PROBLEM DESCRIPTION: Look below for the line containing "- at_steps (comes"; from there, print each line exactly up to and including the line containing "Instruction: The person", and stop.

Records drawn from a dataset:
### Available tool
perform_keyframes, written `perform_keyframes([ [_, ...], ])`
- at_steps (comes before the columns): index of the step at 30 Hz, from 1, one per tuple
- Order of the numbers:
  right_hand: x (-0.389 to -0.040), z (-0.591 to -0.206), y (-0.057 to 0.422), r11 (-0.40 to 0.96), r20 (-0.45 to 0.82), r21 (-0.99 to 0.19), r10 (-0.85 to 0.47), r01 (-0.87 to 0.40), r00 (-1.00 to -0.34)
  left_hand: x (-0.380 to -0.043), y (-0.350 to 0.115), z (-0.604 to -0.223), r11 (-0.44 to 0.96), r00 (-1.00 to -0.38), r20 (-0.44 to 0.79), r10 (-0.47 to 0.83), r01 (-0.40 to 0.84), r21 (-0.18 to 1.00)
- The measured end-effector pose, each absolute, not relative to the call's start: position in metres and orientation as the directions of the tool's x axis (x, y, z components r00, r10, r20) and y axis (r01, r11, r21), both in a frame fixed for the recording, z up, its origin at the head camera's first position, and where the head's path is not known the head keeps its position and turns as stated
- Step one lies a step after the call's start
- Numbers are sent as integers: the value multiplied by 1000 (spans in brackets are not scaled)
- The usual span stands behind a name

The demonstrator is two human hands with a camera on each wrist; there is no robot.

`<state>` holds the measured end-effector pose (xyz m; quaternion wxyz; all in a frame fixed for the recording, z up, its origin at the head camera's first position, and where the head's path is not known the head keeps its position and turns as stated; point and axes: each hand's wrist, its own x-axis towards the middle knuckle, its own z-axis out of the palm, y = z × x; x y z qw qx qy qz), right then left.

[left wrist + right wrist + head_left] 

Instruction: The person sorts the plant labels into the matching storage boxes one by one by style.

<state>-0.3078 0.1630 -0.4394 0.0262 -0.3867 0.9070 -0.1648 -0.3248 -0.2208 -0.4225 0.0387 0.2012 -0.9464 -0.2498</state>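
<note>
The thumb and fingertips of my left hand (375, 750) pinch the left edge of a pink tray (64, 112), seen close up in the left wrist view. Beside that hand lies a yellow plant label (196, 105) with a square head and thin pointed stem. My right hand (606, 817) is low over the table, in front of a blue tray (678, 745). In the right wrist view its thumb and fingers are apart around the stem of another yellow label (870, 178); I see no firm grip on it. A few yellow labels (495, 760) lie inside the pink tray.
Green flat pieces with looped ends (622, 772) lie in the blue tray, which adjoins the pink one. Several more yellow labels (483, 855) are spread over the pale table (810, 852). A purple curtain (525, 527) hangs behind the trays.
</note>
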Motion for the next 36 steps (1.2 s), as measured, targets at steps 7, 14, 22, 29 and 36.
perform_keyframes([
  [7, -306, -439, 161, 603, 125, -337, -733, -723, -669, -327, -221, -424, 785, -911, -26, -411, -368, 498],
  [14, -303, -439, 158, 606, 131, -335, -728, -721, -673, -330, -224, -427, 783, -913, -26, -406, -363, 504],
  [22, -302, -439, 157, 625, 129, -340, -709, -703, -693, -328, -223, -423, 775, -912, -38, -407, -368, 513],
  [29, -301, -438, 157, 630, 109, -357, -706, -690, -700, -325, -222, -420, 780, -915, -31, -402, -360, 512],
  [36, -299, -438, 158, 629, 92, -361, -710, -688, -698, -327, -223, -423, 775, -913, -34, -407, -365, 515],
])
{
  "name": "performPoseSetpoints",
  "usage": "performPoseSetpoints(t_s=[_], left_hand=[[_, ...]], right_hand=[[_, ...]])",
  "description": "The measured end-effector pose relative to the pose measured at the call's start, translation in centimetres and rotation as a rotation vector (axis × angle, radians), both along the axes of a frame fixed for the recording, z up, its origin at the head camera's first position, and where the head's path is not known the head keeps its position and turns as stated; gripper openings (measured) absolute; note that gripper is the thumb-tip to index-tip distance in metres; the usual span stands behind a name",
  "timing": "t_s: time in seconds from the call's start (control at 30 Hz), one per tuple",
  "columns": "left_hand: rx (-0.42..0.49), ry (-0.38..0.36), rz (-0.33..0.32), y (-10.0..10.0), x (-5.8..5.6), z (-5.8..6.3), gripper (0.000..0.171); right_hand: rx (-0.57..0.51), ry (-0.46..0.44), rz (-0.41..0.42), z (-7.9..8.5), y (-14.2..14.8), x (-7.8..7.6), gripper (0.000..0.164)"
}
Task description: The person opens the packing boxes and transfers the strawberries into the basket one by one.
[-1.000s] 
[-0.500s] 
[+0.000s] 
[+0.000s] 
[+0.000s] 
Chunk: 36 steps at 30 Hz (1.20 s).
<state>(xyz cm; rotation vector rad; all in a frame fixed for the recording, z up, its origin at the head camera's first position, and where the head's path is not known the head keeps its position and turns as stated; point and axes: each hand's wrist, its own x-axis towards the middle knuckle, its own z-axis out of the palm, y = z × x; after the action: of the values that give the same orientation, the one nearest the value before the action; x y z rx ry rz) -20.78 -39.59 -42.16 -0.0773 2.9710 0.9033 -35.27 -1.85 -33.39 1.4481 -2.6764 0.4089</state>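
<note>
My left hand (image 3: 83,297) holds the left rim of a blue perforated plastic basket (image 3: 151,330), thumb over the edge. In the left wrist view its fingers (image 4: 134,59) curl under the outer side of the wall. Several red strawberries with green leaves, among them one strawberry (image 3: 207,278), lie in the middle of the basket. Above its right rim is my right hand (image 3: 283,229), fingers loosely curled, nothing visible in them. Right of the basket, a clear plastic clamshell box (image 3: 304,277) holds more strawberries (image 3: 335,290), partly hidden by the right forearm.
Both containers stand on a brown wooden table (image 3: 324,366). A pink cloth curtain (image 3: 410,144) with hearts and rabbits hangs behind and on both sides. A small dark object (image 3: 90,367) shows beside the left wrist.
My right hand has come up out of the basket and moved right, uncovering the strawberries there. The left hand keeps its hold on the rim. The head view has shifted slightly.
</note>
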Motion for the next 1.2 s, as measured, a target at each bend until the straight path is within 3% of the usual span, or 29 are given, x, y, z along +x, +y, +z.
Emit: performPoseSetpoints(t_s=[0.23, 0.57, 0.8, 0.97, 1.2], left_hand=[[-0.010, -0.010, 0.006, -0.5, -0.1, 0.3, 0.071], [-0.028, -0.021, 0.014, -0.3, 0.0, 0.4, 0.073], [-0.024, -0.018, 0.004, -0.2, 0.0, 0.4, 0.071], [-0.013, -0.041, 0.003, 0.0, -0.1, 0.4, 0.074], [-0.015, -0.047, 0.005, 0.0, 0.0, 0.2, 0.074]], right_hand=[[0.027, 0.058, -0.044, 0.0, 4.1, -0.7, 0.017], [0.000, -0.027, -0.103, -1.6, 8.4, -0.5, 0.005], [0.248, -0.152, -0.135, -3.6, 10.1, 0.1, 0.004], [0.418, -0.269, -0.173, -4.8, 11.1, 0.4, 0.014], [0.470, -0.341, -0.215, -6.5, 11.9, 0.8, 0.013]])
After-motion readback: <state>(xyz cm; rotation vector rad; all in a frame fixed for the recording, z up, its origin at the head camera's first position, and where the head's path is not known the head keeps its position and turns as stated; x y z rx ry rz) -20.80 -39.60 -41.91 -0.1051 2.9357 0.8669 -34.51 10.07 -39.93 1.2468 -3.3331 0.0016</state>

THE COMPLETED TASK:
- at_steps (comes before the columns): index of the step at 30 Hz, from 1, one per tuple
- Order of the numbers:
  right_hand: x (-0.389 to -0.040), z (-0.591 to -0.206), y (-0.057 to 0.422), r11 (-0.40 to 0.96), r20 (-0.45 to 0.82), r21 (-0.99 to 0.19), r10 (-0.85 to 0.47), r01 (-0.87 to 0.40), r00 (-1.00 to -0.34)
  left_hand: x (-0.380 to -0.043), y (-0.350 to 0.115), z (-0.604 to -0.223), r11 (-0.44 to 0.96), r00 (-1.00 to -0.38), r20 (-0.44 to 0.79), r10 (-0.47 to 0.83), r01 (-0.40 to 0.84), r21 (-0.18 to 1.00)
- The measured end-effector pose, each absolute, not relative to the call's start: position in metres and orientation as the directions of the tool's x axis (x, y, z components r00, r10, r20) and y axis (r01, r11, r21), both in a frame fixed for the recording, z up, its origin at the head camera's first position, and where the head's path is not known the head keeps its position and turns as stated
- Step one lies a step after the call's start
- Numbers are sent as integers: the value multiplied by 1000 (spans in brackets are not scaled)
- The usual span stands behind a name

The demonstrator is two human hands with a camera on each wrist; there is no robot.

`<state>` holds the measured end-effector pose (xyz m; quaternion wxyz; all in a frame fixed for the recording, z up, its origin at the head camera's first position, and where the head's path is not known the head keeps its position and turns as stated; point and axes: each hand's wrist, its own x-axis towards the middle knuckle, its own z-axis out of the palm, y = z × x; x y z qw qx qy qz), right then left.

[left wrist + right wrist + head_left] 

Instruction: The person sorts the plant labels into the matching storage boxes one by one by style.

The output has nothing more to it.